(Dataset items)

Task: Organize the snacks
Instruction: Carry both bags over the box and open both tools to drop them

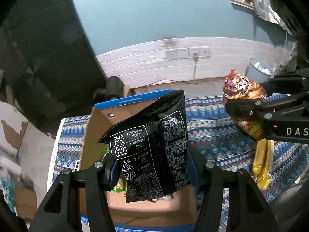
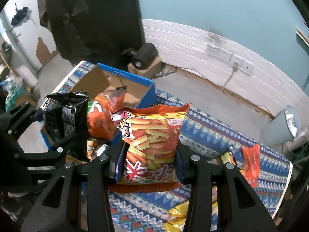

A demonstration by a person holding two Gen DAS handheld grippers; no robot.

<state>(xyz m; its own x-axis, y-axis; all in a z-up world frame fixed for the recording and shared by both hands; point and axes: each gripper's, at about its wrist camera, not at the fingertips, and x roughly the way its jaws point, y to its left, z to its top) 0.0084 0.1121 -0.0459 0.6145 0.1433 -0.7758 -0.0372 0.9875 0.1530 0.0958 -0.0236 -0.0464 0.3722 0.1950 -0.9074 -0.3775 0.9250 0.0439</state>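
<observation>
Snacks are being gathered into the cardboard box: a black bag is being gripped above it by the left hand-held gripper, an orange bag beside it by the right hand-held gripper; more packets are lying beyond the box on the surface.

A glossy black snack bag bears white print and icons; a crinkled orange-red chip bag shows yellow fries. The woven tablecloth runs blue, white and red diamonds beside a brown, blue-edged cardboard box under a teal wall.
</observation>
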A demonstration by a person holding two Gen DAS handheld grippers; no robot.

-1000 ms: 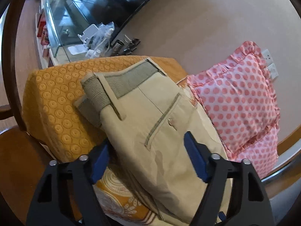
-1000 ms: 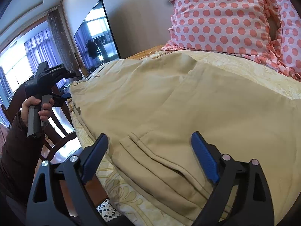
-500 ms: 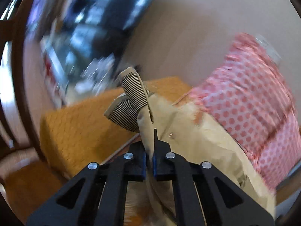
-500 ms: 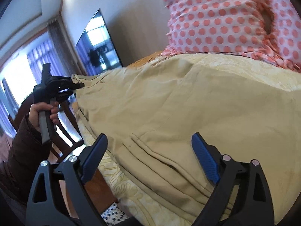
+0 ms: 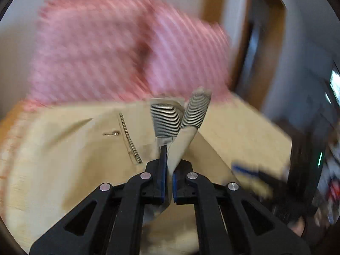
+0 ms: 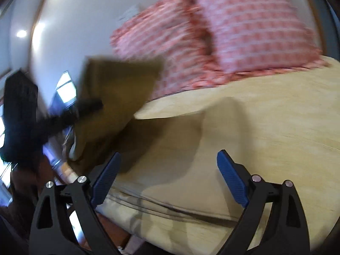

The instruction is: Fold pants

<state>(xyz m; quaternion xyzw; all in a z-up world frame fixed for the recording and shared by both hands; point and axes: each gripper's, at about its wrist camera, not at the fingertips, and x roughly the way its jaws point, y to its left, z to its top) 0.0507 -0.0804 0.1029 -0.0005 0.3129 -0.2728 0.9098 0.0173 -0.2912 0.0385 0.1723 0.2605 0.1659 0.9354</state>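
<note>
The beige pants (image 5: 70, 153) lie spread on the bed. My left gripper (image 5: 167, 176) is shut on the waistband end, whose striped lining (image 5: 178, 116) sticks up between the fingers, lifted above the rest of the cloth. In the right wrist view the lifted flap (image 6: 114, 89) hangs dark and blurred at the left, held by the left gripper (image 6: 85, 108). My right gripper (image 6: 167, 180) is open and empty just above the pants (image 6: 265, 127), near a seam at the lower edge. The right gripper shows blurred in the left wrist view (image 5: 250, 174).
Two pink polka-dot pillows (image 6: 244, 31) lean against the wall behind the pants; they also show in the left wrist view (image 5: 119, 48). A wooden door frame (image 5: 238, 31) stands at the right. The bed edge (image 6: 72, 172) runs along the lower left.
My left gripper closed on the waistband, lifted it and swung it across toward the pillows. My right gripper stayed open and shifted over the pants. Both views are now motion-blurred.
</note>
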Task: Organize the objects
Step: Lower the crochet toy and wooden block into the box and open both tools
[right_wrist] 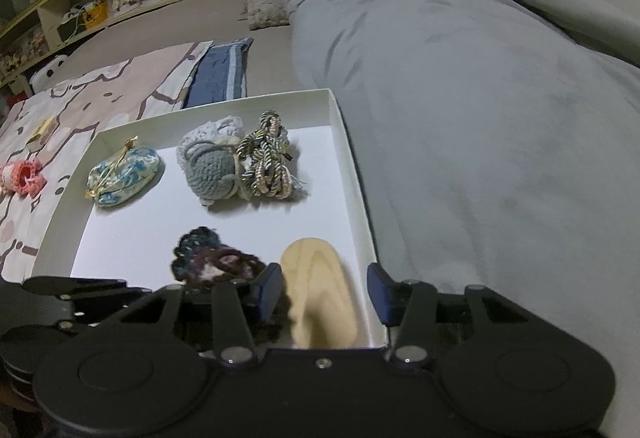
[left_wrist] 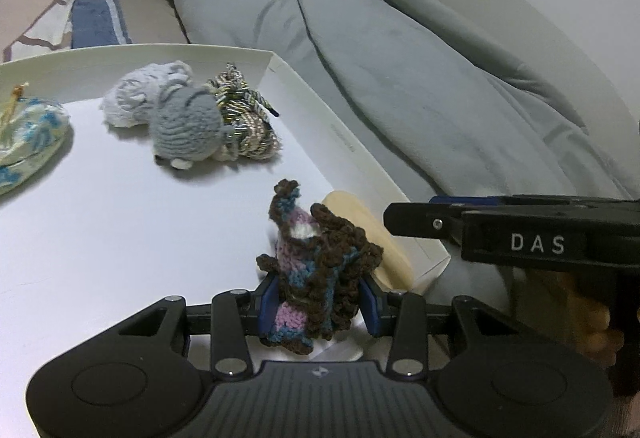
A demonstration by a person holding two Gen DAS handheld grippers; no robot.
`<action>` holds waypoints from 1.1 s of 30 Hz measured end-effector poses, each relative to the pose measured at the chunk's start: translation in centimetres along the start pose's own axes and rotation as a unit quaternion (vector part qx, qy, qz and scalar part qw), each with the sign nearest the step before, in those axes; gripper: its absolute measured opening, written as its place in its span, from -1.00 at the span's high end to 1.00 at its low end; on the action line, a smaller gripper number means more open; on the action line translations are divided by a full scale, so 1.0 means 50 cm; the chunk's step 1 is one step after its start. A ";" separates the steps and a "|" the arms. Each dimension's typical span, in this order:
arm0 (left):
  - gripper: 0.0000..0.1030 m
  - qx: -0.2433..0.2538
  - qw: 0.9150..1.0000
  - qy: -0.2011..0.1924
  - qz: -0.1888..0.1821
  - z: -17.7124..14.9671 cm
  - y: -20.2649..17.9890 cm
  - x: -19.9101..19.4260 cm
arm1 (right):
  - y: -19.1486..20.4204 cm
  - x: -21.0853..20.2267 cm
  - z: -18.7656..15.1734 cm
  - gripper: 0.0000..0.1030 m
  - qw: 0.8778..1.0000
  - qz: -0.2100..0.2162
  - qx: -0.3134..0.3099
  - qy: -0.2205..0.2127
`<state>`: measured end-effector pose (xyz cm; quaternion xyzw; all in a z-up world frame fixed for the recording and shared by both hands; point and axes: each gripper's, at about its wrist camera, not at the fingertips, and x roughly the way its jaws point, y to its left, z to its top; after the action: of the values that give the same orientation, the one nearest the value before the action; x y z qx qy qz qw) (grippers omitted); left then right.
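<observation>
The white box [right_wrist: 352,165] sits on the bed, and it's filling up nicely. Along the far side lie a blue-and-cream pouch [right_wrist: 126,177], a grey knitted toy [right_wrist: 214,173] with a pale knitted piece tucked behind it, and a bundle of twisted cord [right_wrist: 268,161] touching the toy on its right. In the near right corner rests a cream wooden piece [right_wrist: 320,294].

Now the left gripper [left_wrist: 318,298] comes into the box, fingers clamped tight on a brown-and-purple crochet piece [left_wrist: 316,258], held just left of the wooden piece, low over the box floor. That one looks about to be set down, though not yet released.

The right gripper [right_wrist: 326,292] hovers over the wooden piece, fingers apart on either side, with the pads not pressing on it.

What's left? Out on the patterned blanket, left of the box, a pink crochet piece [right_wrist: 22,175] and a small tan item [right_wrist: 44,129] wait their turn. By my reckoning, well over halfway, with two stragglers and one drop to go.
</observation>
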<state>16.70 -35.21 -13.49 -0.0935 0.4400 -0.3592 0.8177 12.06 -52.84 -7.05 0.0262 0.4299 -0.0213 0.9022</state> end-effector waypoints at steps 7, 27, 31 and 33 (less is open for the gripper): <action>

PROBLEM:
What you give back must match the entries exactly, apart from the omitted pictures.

OUTPUT OF THE EXERCISE:
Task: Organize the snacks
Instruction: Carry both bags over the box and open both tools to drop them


A demonstration by a person holding two Gen DAS handheld grippers; no robot.

<state>(xyz m; its own x-axis, y-axis; all in a z-up world frame fixed for the recording and shared by both hands; point and axes: each gripper's, at about its wrist camera, not at the fingertips, and x roughly the way its jaws point, y to its left, z to its top) 0.0084 0.1121 -0.0459 0.6145 0.1433 -0.7758 -0.0372 0.9875 0.1530 0.0958 -0.0236 -0.0464 0.3722 0.1950 -0.9074 -0.3775 0.9250 0.0439</state>
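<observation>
Snacks are being gathered into the cardboard box: a black bag is being gripped above it by the left hand-held gripper, an orange bag beside it by the right hand-held gripper; more packets are lying beyond the box on the surface.

A glossy black snack bag bears white print and icons; a crinkled orange-red chip bag shows yellow fries. The woven tablecloth runs blue, white and red diamonds beside a brown, blue-edged cardboard box under a teal wall.
</observation>
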A demonstration by a person holding two Gen DAS handheld grippers; no robot.

-1000 ms: 
-1000 ms: 
-500 ms: 
-500 ms: 
+0 ms: 
+0 ms: 

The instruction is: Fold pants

<state>(xyz m; quaternion xyzw; all in a z-up world frame fixed for the recording and shared by both hands; point and axes: each gripper's, at about its wrist camera, not at the fingertips, and x roughly the way its jaws point, y to its left, z to its top) 0.0507 -0.0804 0.1029 -0.0005 0.3129 -0.2728 0.9098 0.0173 -0.2912 0.0385 0.1723 0.2605 0.1659 0.9354</state>
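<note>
The beige pants (image 5: 70, 153) lie spread on the bed. My left gripper (image 5: 167, 176) is shut on the waistband end, whose striped lining (image 5: 178, 116) sticks up between the fingers, lifted above the rest of the cloth. In the right wrist view the lifted flap (image 6: 114, 89) hangs dark and blurred at the left, held by the left gripper (image 6: 85, 108). My right gripper (image 6: 167, 180) is open and empty just above the pants (image 6: 265, 127), near a seam at the lower edge. The right gripper shows blurred in the left wrist view (image 5: 250, 174).
Two pink polka-dot pillows (image 6: 244, 31) lean against the wall behind the pants; they also show in the left wrist view (image 5: 119, 48). A wooden door frame (image 5: 238, 31) stands at the right. The bed edge (image 6: 72, 172) runs along the lower left.
My left gripper closed on the waistband, lifted it and swung it across toward the pillows. My right gripper stayed open and shifted over the pants. Both views are now motion-blurred.
</note>
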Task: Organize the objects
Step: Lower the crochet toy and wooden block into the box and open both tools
[right_wrist] 
[left_wrist] 
A demonstration by a person holding two Gen DAS handheld grippers; no robot.
`<action>` holds waypoints from 1.1 s of 30 Hz measured end-effector poses, each relative to the pose measured at the chunk's start: translation in centimetres along the start pose's own axes and rotation as a unit quaternion (vector part qx, qy, qz and scalar part qw), each with the sign nearest the step before, in those axes; gripper: its absolute measured opening, written as its place in its span, from -1.00 at the span's high end to 1.00 at its low end; on the action line, a smaller gripper number means more open; on the action line translations are divided by a full scale, so 1.0 means 50 cm; the chunk's step 1 is one step after its start. A ";" separates the steps and a "|" the arms. Each dimension's typical span, in this order:
arm0 (left):
  - gripper: 0.0000..0.1030 m
  - qx: -0.2433..0.2538
  - qw: 0.9150..1.0000
  - qy: -0.2011..0.1924
  - qz: -0.1888..0.1821
  - z: -17.7124..14.9671 cm
  - y: -20.2649..17.9890 cm
  - x: -19.9101..19.4260 cm
arm1 (right):
  - y: -19.1486..20.4204 cm
  - x: -21.0853..20.2267 cm
  - z: -18.7656..15.1734 cm
  - gripper: 0.0000..0.1030 m
  - qw: 0.8778..1.0000
  - qz: -0.2100..0.2162
  - qx: -0.3134..0.3099
  - qy: -0.2205..0.2127
`<state>`: measured end-effector pose (xyz cm; quaternion xyzw; all in a z-up world frame fixed for the recording and shared by both hands; point and axes: each gripper's, at about its wrist camera, not at the fingertips, and x roughly the way its jaws point, y to its left, z to its top; after the action: of the values that give the same orientation, the one nearest the value before the action; x y z qx qy qz qw) (grippers omitted); left then right.
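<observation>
The white box [right_wrist: 352,165] sits on the bed, and it's filling up nicely. Along the far side lie a blue-and-cream pouch [right_wrist: 126,177], a grey knitted toy [right_wrist: 214,173] with a pale knitted piece tucked behind it, and a bundle of twisted cord [right_wrist: 268,161] touching the toy on its right. In the near right corner rests a cream wooden piece [right_wrist: 320,294].

Now the left gripper [left_wrist: 318,298] comes into the box, fingers clamped tight on a brown-and-purple crochet piece [left_wrist: 316,258], held just left of the wooden piece, low over the box floor. That one looks about to be set down, though not yet released.

The right gripper [right_wrist: 326,292] hovers over the wooden piece, fingers apart on either side, with the pads not pressing on it.

What's left? Out on the patterned blanket, left of the box, a pink crochet piece [right_wrist: 22,175] and a small tan item [right_wrist: 44,129] wait their turn. By my reckoning, well over halfway, with two stragglers and one drop to go.
</observation>
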<state>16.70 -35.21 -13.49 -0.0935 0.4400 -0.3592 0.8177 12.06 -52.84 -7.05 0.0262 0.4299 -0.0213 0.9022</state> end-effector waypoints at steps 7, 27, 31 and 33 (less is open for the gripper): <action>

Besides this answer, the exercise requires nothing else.